Chevron Corp. and proposed merger partner Texaco Inc. Friday scheduled special shareholder meetings for October 9, with a record date of August 20, to vote on their previously announced merger (see NGI, Oct. 23, 2000). The date of the meetings, as well as other merger-related information — including a new New York Stock Exchange ticker symbol, CVX — were contained in a filing by Chevron made Friday with the U.S. Securities and Exchange Commission. The new company would be called ChevronTexaco.

With an affirmative vote by shareholders of both companies, the San Francisco-based Chevron and White Plains, NY-based Texaco would become the second largest U.S.-based oil and gas company, and the world’s fifth largest. The companies plan to complete their merger on the same day as the shareholder meetings, assuming they receive approval.

On Thursday, Chevron Corp. issued a plan to antitrust regulators last week detailing its plans to sell Texaco’s U.S. refining business and other assets once a merger is completed, but less than an hour later, the oil giant retracted the statement, blaming the information on a clerical error.

In filing its second quarter Form 10-Q on Thursday with the U. S. Securities and Exchange Commission, Chevron said it “erroneously reported” information about executing a consent agreement to sell the Texaco businesses with the U.S. Federal Trade Commission (FTC).

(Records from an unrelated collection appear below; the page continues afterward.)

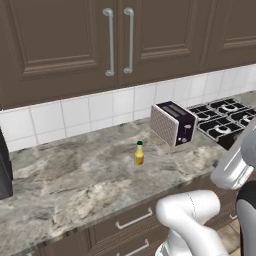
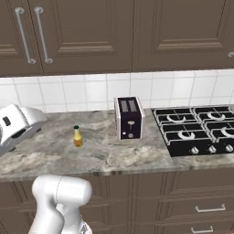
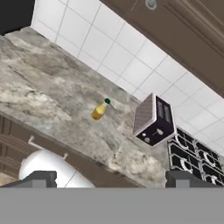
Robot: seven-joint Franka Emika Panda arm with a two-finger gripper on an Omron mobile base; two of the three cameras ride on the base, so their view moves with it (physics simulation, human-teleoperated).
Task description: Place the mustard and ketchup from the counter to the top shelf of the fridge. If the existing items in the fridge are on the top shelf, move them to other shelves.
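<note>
The mustard (image 1: 139,154) is a small yellow bottle with a green cap, standing upright on the grey marble counter (image 1: 70,175). It also appears left of the toaster in the right base view as the mustard (image 2: 78,137), and near the middle of the hand view as the mustard (image 3: 99,110). My gripper (image 3: 113,178) hangs well back from the counter, out in front of its edge, open with nothing between its fingertips (image 3: 40,177). The ketchup and the fridge are out of view.
A dark toaster (image 1: 173,122) stands to the right of the mustard, with a black stove (image 1: 225,117) beyond it. Brown wall cabinets (image 1: 110,42) hang over the counter and drawers (image 1: 132,220) sit below it. A dark object (image 1: 4,167) stands at the counter's left end.
</note>
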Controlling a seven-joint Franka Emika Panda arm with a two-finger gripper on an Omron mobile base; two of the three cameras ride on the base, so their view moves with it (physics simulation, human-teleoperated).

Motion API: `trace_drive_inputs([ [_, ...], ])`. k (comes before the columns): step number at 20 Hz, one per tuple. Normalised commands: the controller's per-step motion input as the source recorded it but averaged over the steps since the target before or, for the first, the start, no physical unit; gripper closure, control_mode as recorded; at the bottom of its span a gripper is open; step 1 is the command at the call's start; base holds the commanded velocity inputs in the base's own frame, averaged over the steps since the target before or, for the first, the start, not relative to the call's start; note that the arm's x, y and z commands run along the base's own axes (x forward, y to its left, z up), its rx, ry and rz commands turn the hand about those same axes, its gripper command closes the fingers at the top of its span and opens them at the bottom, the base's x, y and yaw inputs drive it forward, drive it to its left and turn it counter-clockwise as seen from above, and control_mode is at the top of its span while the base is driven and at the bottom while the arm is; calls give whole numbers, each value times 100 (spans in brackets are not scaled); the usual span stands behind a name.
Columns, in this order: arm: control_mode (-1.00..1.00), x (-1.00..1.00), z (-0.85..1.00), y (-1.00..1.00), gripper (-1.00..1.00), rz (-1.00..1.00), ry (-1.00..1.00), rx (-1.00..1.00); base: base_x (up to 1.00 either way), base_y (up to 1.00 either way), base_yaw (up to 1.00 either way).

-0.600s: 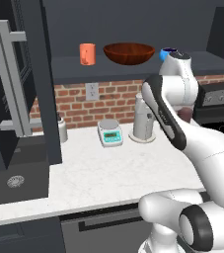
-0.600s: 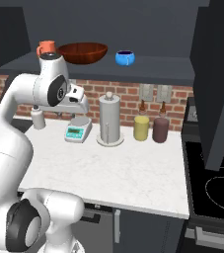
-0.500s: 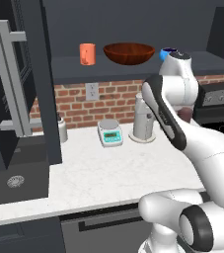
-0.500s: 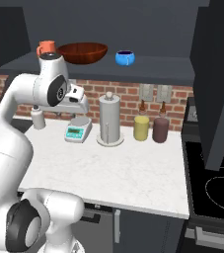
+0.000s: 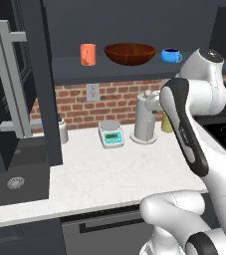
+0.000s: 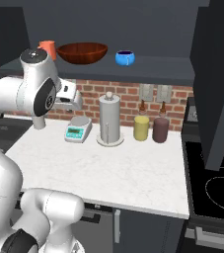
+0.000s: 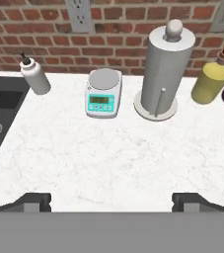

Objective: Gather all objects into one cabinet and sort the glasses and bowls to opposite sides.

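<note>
The claw (image 7: pixel 111 200) stands wide apart with nothing between its tips, looking down on the white marble bench (image 7: pixel 108 158) well below the cabinet shelf (image 6: pixel 153 69) where the task's things sit. On that shelf, in a row, I count one orange mug (image 5: pixel 88 54), one reddish-brown wooden bowl (image 5: pixel 130 53) and one blue cup (image 5: pixel 171 55) plainly in sight; a second blue cup cannot be made out behind the arm. The mug and cup look light, rigid and smooth-glazed, likely slippery and breakable, so a pinch across the rim wall or body beside the handle seems safest. The bowl is broad and glossy, probably too wide to span, so taking its rim edge looks the better hold. Below stand one kitchen scale (image 7: pixel 102 93), one paper-towel holder (image 7: pixel 164 69), one yellow canister (image 7: pixel 210 82), one maroon canister (image 6: pixel 160 129) and one soap bottle (image 7: pixel 34 75).
</note>
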Motion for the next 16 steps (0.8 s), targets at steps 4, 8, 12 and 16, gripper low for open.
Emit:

“Negotiations continue with staff of the Federal Trade Commission,” Chevron said in a statement, and it added it “remains optimistic that it will complete the merger within the one-year time frame discussed last October when the merger plan was announced…Chevron regrets any confusion caused by the earlier incorrect statement.”

In the first filing, Chevron indicated that if anti-trust regulators approved the merger, it would agree to sell Texaco’s interest in two refining and joint marketing companies, Motiva Enterprises and Equilon Enterprises. It also said it would agree to sell Texaco’s U.S. natural gas processing and transportation facilities and jet fuel marketing businesses.

Motiva, which Texaco holds a 35% interest in, has four refineries along the East and Gulf Coast regions of the country, and supplies petroleum products to about 13,000 Shell and Texaco retail and wholesale outlets. Royal Dutch/Shell Group owns 30% of Motiva, and Saudi Aramco holds another 35%. Equilon, which Texaco holds 44% interest in, has four West Coast refineries and supplies fuel to 9,000 Shell and Texaco outlets. Shell owns 56% of Equilon.

FTC approval is expected to be given in the next two to three weeks, which would allow the deal to be completed within the one-year time frame.